While it has been heartening to read the recent thoughtful discussion of diversity in the Australian HE sector, it has been disappointing that few people mention disability. As a disabled postdoc working towards a world that is not just inclusive but welcoming, I respectfully request three changes in our conversation about diversity.
The first is to only make a claim to a diversity-focus when we truly mean diversity. To be clear, I am not against advocating for a specific group. I am working on a project called “finding Australia’s disabled authors,” so obviously do quite a bit of that myself. However, diversity is about all groups. And when a field says it is discussing diversity, but continually leaves disability out of the conversation, it disadvantages everyone. It is sometimes called being diversish or, as I like to say, it deletes the “d” from “diverse” – creating an Iverse – a place where there are individuals, but there is no community.
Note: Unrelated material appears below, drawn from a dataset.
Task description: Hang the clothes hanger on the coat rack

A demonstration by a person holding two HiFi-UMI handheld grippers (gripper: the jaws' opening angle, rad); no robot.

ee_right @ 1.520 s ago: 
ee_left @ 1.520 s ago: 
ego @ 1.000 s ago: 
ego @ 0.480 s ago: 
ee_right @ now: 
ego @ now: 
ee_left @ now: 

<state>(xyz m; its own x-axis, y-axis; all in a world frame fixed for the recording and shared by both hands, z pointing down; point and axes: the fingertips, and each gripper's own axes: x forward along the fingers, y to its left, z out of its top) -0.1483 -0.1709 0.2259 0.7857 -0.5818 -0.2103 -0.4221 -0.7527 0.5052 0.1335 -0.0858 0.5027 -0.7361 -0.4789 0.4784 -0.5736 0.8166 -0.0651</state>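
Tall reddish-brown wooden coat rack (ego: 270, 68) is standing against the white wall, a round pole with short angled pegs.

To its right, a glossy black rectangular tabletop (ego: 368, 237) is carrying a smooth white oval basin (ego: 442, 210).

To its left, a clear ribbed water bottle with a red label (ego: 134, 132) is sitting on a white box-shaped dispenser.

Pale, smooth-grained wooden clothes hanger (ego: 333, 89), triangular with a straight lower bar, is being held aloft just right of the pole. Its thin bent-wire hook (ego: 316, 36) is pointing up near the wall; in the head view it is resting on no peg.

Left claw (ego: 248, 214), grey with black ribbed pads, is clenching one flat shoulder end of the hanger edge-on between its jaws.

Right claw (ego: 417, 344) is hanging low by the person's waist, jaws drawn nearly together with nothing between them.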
My second request is that our conversation extends from counting who is in the room, to considering who is locked out. Australian HE has had some recent firsts in disability inclusion.
In 2022 Rachel High became the first person with Down syndrome to graduate from an Australian university (Flinders University). Later that same year Graeme Innes Am became the first who identifies as a person with a disability to be appointed as Chancellor (Central Queensland University). These are excellent achievements that deserve much more recognition than they have received so far.
Perhaps that recognition has not been forthcoming because it also requires acknowledging that these are exceptions when they should be typical of a country where one in five people are disabled. We currently create and maintain a HE system that requires disabled people to scale buildings and smash windows, while everyone else sits in the room discussing “diversity.”
My third request is that we all expect more of each other than small changes and easy actions. I recognise that doing something simple could be better than doing nothing, and that doing something simple could be a first step to doing something more difficult. Equally though, doing something simple can be an excuse for refusing to do more. Indeed, it frames diversity as a quest. Instead of being a strength we share, diversity becomes a set of problems of ever-increasing difficulty. And in that framing, disabled people are always the most difficult problem. We are always the group that everyone promises they will include one day, after they’ve included all the easy groups. They say they need to begin with simple actions, and decades later, they are still only taking the same simple actions. There is no avoiding the fact that true diversity requires everyone’s effort.
I make these requests not only because I am acutely aware of the precarity of my own inclusion in HE as a disabled academic, and because disabled people are members of every minoritised group, and because I agree with so many writers on this topic that differences should be acknowledged, respected, and celebrated. But I also make them because HE is so often tasked with demonstrating diversity for the community in both implicit and explicit ways. We cannot claim such expertise when disability is excluded from our diversity discussions.
Dr Amanda Tink is a Postdoctoral Research Fellow at the University of South Australia.The views expressed are her own.